The policies in Valley Forge, like the Nautilus policy, defined "advertising injury" as "written . . . publication . . . of material that violates a person's right of privacy." The Illinois Supreme Court noted that the case law is clear that receipt of an unsolicited fax advertisement implicates a person's right of privacy by violating his seclusion; such a violation is one of the injuries the TCPA attempts to prevent. Id. at 365, 860 N.E.2d at 315 (citing, inter alia, Park Univ. Enters., Inc. v. American Cas. Co. of Reading, Pa., 442 F.3d 1239, 1249 (10th Cir. 2006); Resource Bankshares Corp. v. St. Paul Mercury Ins. Co., 407 F.3d 631, 639-40 (4th Cir. 2005); Am States, 392 F.3d at 942)).

The court then analyzed whether the words in the "advertising injury" provision indicate that the parties intended the policy to cover the type of injury to privacy implicated by the TCPA suit. Valley Forge, 223 Ill. 2d at 366, 860 N.E.2d at 316. Like the Nautilus policies, the policies in Valley Forge did not define the terms "publication," "material," or "right of privacy." Consistent with Illinois law, the court afforded these terms their plain, ordinary, and popular meanings. Id. The court determined that "publication" meant communication or "announcing to the public" and that "material" was broad enough to include advertisements. The court then concluded, based on standard dictionary definitions, that the plain meaning of "right of privacy" connoted both an interest in seclusion and an interest in secrecy of personal information. Based on this construction, the court held that the unsolicited fax advertisements at issue in the TCPA suits fell within the definition of "advertising injury." Id. at 368, 860 N.E.2d at 317. The court specifically rejected the Seventh Circuit's analysis in American States as inconsistent with Illinois' approach to interpreting insurance policy provisions. Id. at 378, 323.
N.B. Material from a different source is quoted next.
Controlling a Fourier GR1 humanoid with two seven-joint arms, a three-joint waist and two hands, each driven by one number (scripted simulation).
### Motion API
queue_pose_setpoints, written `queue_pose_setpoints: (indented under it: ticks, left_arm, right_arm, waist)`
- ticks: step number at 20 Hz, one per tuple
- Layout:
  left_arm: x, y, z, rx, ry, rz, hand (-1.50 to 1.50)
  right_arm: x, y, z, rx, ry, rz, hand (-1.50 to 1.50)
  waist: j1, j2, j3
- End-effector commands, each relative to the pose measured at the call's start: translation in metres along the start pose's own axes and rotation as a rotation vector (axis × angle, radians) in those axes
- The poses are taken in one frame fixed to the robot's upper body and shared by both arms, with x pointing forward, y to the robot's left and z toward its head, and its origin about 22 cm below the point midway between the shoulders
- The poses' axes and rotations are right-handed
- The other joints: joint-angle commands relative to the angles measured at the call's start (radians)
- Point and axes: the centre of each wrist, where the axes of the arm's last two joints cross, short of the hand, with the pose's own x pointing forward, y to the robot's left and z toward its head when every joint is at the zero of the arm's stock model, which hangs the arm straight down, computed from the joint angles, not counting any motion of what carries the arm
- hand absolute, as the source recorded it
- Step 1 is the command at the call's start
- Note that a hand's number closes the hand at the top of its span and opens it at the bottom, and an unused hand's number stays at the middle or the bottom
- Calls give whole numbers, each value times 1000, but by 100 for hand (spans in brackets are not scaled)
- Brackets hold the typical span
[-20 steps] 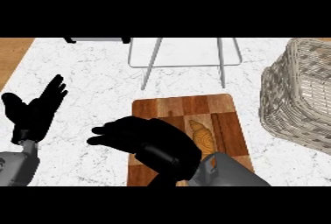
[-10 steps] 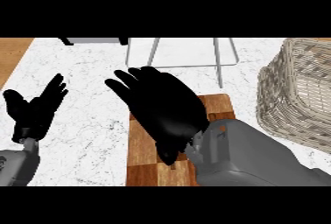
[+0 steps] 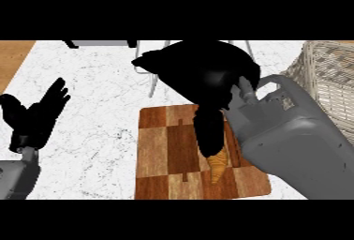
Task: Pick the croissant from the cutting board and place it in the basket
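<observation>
While the right hand [image 3: 204,77] hangs over the far end of the cutting board [image 3: 166,154] in the head view, its dark fingers [image 3: 209,136] point down onto the croissant [image 3: 217,166], which lies on the board's right half, tip sticking out below them. Can't tell if the fingers actually grip it. Left hand [image 3: 34,115] rests at the left edge, fingers straight up, holding nothing. Basket [image 3: 328,75] sits at the far right, apart from the board.
</observation>
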Motion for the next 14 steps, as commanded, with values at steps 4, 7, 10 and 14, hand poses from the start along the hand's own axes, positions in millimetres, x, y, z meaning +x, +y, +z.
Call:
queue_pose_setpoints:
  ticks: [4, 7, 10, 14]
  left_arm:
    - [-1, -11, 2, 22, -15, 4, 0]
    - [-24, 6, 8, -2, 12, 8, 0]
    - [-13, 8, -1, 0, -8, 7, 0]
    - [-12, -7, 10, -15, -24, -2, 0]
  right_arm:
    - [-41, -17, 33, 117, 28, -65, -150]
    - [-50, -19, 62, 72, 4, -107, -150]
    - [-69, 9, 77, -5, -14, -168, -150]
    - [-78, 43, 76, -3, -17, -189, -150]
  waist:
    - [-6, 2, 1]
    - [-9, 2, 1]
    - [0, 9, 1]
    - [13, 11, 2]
Having set forth the Illinois Supreme Court's position on an insurer's duty to defend TCPA claims under an "advertising injury" provision, the Court must determine whether the Florida Supreme Court is likely to reach the same conclusion. Nautilus does not cite any Florida case suggesting that Florida courts interpret insurance polices differently than their Illinois counterparts. To the contrary, the case law indicates that Florida and Illinois courts construe policies in a similar fashion. For example, under Florida and Illinois law, undefined policy terms are given their plain and ordinary meaning instead of a technical meaning. See Fayad v. Clarendon Nat'l Ins. Co., 899 So.2d 1082, 1088 (Fla. 2005); Gillen v. State Farm Mut. Auto. Ins. Co., 215 Ill. 2d 381, 393, 830 N.E.2d 575, 582 (2005). The duty to defend is determined by comparing the allegations in the underlying complaint to the insurance policy. See State Farm Fire Cas. Co. v. CTC Dev. Corp., 720 So. 2d 1072, 1077 n. 3 (Fla. 1998); Outboard Marine Corp. v. Liberty Mut. Ins. Co., 154 Ill. 2d 90, 108, 607 N.E.2d 1204, 1212 (1992). And significantly, both Florida and Illinois courts require an insurer to defend an insured if a claim is potentially within the scope of the policy's coverage. Grissom v. Commercial Union Ins. Co., 610 So.2d 1299, 1307 (Fla. 1st DCA 1992); Outboard Marine Corp., 154 Ill.2d at 108, 607 N.E.2d at 1212. Both states' courts construe an insurance policy liberally and resolve any doubts in favor of imposing a duty to defend. Flores v. Allstate Ins. Co., 819 So. 2d 740, 751 (Fla. 2002); U.S. Fidelity Guaranty Co. v. Wilkin Insulation, 144 Ill. 2d 64, 74, 578 N.E.2d 926, 930 (1991).

Simply put, based on the Florida case law, there is no reason to conclude that the Florida Supreme Court would construe "advertising injury" differently from the Illinois Supreme Court. The Court concludes that the Florida Supreme Court would find that the "advertising injury" provision in the Nautilus policies would provide coverage for the Sadowski suit.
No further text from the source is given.